▶ _REQUIREMENT_
Could you repeat the whole listing below exactly, omitting any picture it holds?

/---

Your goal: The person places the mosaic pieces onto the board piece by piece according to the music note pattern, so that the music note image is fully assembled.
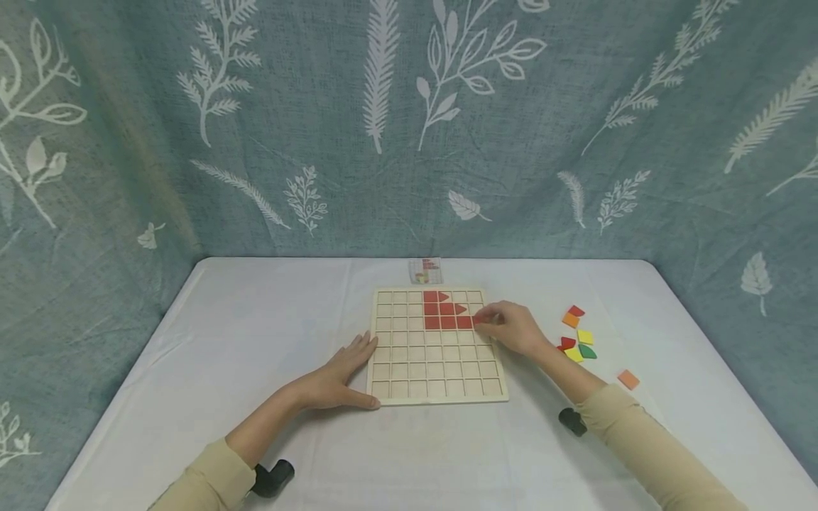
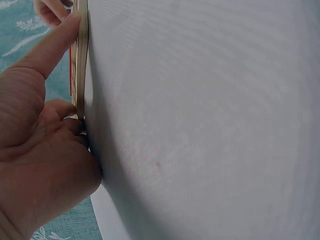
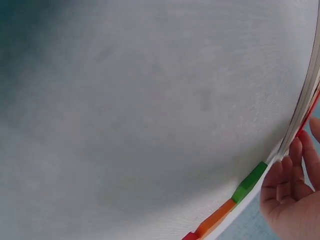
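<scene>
A pale wooden grid board (image 1: 434, 369) lies flat on the table. Red square and triangular tiles (image 1: 439, 309) fill several cells in its upper right part, in stepped rows. My right hand (image 1: 511, 328) is over the board's right edge and pinches a small red tile (image 1: 476, 321) at the end of the lowest red row; the fingertips hide most of its shape. Spread along the board's left edge, my left hand (image 1: 335, 376) touches it with extended fingers and thumb. The left wrist view shows that thumb (image 2: 55, 47) against the board's side (image 2: 83, 60).
A small picture card (image 1: 425, 271) lies just behind the board. To the right are loose tiles: orange (image 1: 571, 320), yellow (image 1: 584, 337), green (image 1: 587, 351) and red (image 1: 566, 343). One orange tile (image 1: 629, 380) lies apart, nearer the front. A patterned curtain (image 1: 409, 177) hangs behind the white table (image 1: 275, 305).
</scene>
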`<state>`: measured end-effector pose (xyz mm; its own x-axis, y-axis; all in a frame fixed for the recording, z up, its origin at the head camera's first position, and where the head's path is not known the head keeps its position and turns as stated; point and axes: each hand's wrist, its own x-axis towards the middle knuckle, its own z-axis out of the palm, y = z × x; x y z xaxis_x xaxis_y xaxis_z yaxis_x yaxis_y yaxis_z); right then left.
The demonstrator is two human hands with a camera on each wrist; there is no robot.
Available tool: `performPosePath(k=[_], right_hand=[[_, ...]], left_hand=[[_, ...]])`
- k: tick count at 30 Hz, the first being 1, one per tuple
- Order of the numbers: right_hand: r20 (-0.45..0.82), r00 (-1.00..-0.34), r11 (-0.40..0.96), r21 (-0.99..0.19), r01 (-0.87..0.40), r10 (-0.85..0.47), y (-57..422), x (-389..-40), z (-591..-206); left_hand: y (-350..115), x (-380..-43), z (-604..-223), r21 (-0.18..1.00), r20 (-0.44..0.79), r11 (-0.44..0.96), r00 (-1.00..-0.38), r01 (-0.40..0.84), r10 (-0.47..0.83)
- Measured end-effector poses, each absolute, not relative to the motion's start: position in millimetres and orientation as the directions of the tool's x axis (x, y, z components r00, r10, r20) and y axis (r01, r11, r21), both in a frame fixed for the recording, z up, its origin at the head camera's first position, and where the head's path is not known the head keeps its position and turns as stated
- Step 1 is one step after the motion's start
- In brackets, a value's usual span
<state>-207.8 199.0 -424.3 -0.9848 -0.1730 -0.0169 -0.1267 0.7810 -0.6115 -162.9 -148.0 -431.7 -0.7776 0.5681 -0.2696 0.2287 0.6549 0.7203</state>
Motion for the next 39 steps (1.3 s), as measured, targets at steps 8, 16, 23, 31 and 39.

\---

▶ _TASK OUTPUT_
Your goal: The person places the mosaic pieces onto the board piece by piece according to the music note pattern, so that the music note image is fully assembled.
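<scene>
A pale wooden grid board (image 1: 434, 369) lies flat on the table. Red square and triangular tiles (image 1: 439, 309) fill several cells in its upper right part, in stepped rows. My right hand (image 1: 511, 328) is over the board's right edge and pinches a small red tile (image 1: 476, 321) at the end of the lowest red row; the fingertips hide most of its shape. Spread along the board's left edge, my left hand (image 1: 335, 376) touches it with extended fingers and thumb. The left wrist view shows that thumb (image 2: 55, 47) against the board's side (image 2: 83, 60).
A small picture card (image 1: 425, 271) lies just behind the board. To the right are loose tiles: orange (image 1: 571, 320), yellow (image 1: 584, 337), green (image 1: 587, 351) and red (image 1: 566, 343). One orange tile (image 1: 629, 380) lies apart, nearer the front. A patterned curtain (image 1: 409, 177) hangs behind the white table (image 1: 275, 305).
</scene>
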`<state>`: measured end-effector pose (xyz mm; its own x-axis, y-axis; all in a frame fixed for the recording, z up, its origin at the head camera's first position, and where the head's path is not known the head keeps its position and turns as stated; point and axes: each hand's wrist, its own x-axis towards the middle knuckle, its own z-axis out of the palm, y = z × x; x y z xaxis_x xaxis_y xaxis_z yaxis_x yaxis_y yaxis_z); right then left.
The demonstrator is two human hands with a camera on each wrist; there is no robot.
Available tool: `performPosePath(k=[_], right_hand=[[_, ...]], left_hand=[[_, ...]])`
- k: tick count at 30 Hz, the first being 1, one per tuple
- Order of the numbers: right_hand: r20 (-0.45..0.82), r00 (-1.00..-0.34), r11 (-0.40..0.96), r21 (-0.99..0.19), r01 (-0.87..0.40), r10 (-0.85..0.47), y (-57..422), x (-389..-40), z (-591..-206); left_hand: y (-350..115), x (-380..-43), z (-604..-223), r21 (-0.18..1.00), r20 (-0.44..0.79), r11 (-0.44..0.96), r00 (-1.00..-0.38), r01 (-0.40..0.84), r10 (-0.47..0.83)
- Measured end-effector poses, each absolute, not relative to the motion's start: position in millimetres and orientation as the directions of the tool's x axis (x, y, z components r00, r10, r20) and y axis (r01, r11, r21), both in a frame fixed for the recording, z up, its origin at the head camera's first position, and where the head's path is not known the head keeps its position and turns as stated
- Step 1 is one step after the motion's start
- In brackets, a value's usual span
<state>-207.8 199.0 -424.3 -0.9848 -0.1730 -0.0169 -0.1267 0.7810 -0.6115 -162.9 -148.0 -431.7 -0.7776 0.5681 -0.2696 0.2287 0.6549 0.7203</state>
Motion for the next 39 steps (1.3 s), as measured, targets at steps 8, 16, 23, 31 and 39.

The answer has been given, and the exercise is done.